[noise] Negotiation and 0-RTT

Thu Jul 6 00:24:07 PDT 2017

The thread on a "1-RTT protocol strawman" proposed a simple
negotiation scheme.  Version negotiation is tricky, and handling it
with Noise is non-obvious, so this scheme might be independently
useful.

I'll discuss it in more detail, and consider how it can be extended to
support 0-RTT encryption.

Negotiation is tricky because the client has to start doing crypto
(hashing transcript, sending an ephemeral, zero-RTT encryption) before
the server has made its final choice.

So in Noise terms, what is the client doing in this initial message?
Is it executing some pre-Noise protocol?  Executing a partial Noise
protocol?  Executing multiple Noise protocols in parallel?

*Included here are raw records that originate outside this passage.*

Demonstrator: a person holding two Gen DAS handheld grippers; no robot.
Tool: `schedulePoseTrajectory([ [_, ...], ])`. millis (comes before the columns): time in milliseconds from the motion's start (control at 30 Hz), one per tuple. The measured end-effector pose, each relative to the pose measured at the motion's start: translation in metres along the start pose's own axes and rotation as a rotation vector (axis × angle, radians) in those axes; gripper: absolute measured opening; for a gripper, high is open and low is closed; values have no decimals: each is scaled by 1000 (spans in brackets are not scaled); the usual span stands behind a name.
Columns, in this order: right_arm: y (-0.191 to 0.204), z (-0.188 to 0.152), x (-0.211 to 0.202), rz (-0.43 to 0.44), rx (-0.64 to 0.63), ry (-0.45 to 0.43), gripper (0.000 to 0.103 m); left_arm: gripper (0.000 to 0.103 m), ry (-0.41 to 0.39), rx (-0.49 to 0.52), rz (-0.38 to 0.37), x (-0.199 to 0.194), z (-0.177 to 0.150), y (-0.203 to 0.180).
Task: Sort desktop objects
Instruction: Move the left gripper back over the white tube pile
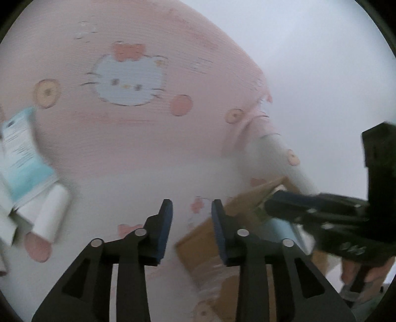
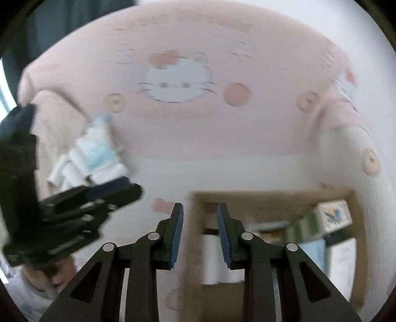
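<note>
Both views are motion-blurred. My left gripper [image 1: 191, 210] is open and empty above the pink Hello Kitty tablecloth [image 1: 128, 138], next to the left corner of a cardboard box [image 1: 203, 242]. My right gripper [image 2: 200, 215] is open and empty over the box's left edge [image 2: 272, 195]. The box holds several small packages, among them a white carton [image 2: 334, 215] and a white package [image 2: 215, 257]. A pile of white and light-blue packets lies on the cloth at the left [image 1: 27, 161], also seen in the right wrist view [image 2: 99, 153]. Each gripper shows in the other's view [image 1: 321, 205] [image 2: 74, 205].
The tablecloth hangs over the table's far edge [image 2: 188, 22] and right corner [image 1: 259, 119]. A dark curtain [image 2: 61, 22] stands behind the table at the left. A white wall [image 1: 321, 62] lies beyond at the right.
</note>
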State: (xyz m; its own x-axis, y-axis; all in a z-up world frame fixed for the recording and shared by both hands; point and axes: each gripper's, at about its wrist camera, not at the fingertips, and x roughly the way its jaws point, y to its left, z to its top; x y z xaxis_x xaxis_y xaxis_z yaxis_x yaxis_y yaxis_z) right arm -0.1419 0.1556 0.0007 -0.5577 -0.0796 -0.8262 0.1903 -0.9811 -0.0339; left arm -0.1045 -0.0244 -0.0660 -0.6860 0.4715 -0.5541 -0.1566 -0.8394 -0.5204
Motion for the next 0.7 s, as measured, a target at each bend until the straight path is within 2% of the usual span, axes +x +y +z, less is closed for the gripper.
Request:
schedulePoseTrajectory([
  [133,33,-1,5,35,-51,10,24,45,-1,-11,80,-14,-16,31],
  [333,66,-35,27,-25,-123,-34,24,49,7,73,171,-32,-51,56],
  [533,80,-60,44,110,-120,25,24,49,27,67,220,-54,-89,82],
  [700,99,-79,58,137,-171,5,25,49,64,80,324,-64,-106,106],
])
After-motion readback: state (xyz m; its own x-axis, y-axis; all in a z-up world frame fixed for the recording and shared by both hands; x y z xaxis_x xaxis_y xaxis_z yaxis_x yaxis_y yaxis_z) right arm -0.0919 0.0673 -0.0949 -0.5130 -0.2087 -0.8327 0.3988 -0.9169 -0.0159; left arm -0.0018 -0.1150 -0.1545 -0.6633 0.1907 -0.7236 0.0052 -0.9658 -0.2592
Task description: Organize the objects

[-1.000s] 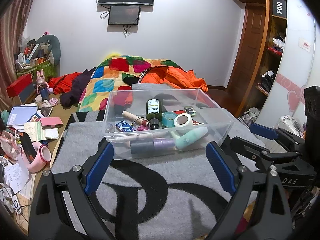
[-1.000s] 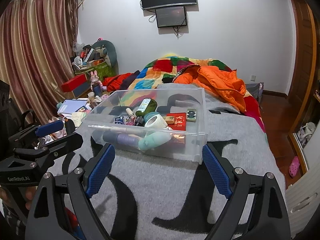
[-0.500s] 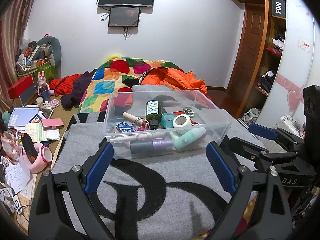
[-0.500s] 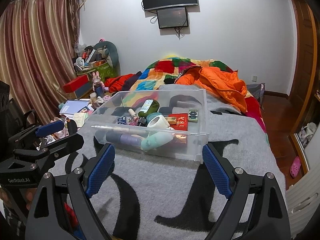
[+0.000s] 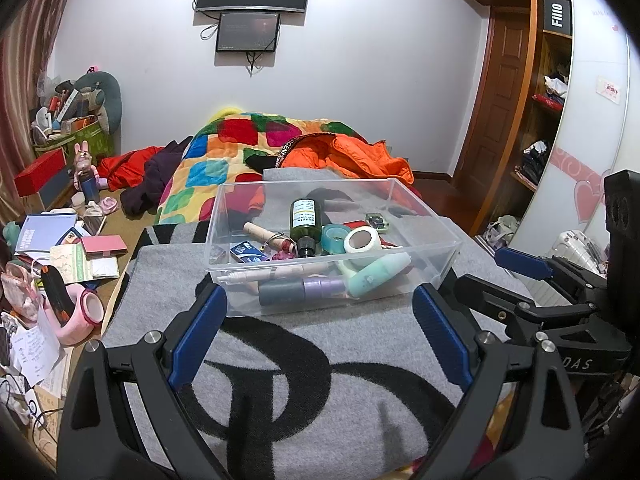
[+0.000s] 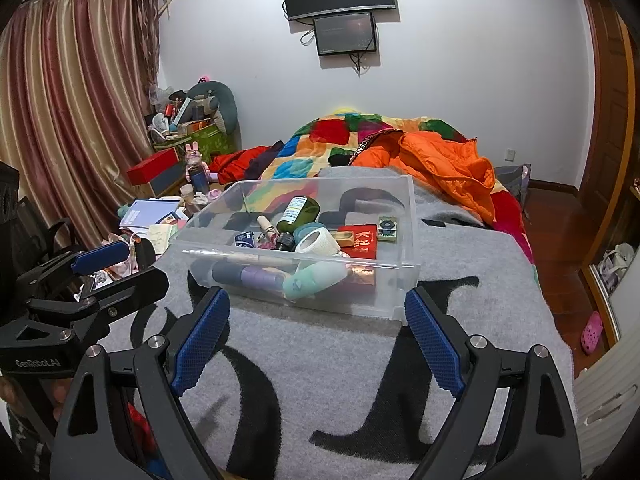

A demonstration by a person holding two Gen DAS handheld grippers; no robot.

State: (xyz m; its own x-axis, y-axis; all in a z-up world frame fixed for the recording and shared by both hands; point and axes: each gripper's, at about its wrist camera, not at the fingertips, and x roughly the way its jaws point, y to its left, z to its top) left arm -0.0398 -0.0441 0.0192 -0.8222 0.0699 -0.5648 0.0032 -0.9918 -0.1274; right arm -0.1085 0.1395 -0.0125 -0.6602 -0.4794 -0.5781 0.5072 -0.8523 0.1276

The decision here is different from all of those:  The client starts
off executing an "initial" Noise protocol, and if the server prefers a
different protocol, then a "fallback" handshake occurs.  This
leverages our existing concepts: we'd always be executing some Noise
protocol, and the initial and fallback protocols can be chained
together by putting the initial protocol's handshake hash into the
fallback protocol's prologue.

In more detail:
 - Client starts executing an "initial" Noise protocol, and indicates
this protocol via a version number in the initial message header.
 - Client sends any advertisements about new versions in the cleartext
payload of this initial message (details up to the aplication).
 - Server peeks at this version number and initializes to the same
Noise protocol, then reads the initial message's cleartext payload.
 - If the server wishes to continue with this Noise protocol it echoes
server_version = client_version.  Otherwise, the server switches to a
"fallback" Noise protocol, and returns server_version !=
client_version, with the initial protocol's handshake hash used as
prologue, along with the version numbers.

Some subtleties:

 * This is a different use of "fallback" patterns than we've
considered before.  In particular, the initial protocol is likely to
be an older version that all servers support, whereas the "fallback"
protocol is likely to be a newer protocol that the server opts into.
Which means "fallback" is perhaps not a great name here, but we might
be stuck with it.

 * Another subtlety is that while the client can send arbitrary
negotiation data in the initial cleartext payload, the server doesn't
have a cleartext payload available to it, so the server's entire
negotiation response has to be compressed into a single version
number.  It could be argued this is limiting, but it avoids parsing,
keeps things single, and maybe enforcing terseness is not a bad thing.
To make this feasible I suggested generous-sized version numbers:

-> Message1
<- Message2

Message1 and Message2 headers:
 - 4 bytes: version
 - 2 bytes: noise_message_len
 - " bytes: noise_message

All other message headers:
 - 2 bytes: noise_message_len
 - " bytes: noise_message

 * We'd like to bind the version numbers in case they have meaning to
an application beyond just selecting a Noise protocol.  But the only
mechanism in Noise for hashing arbitrary data is the prologue.  Thus
we bind client_version in the initial protocol, and if server_version
!= client_version we need to do a fallback protocol to bind the
server_version in the fallback prologue.  It could be argued that if
we had an "h" token for hashing arbitrary data we'd have more options.
For example if server_version indicates the same Noise protocol as a
different client_version but with different application semantics, we
could avoid the fallback and just bind the server_version by calling
MixHash(server_version).  But I'm not sure that gains much, and I'd
prefer building this out of the features we have.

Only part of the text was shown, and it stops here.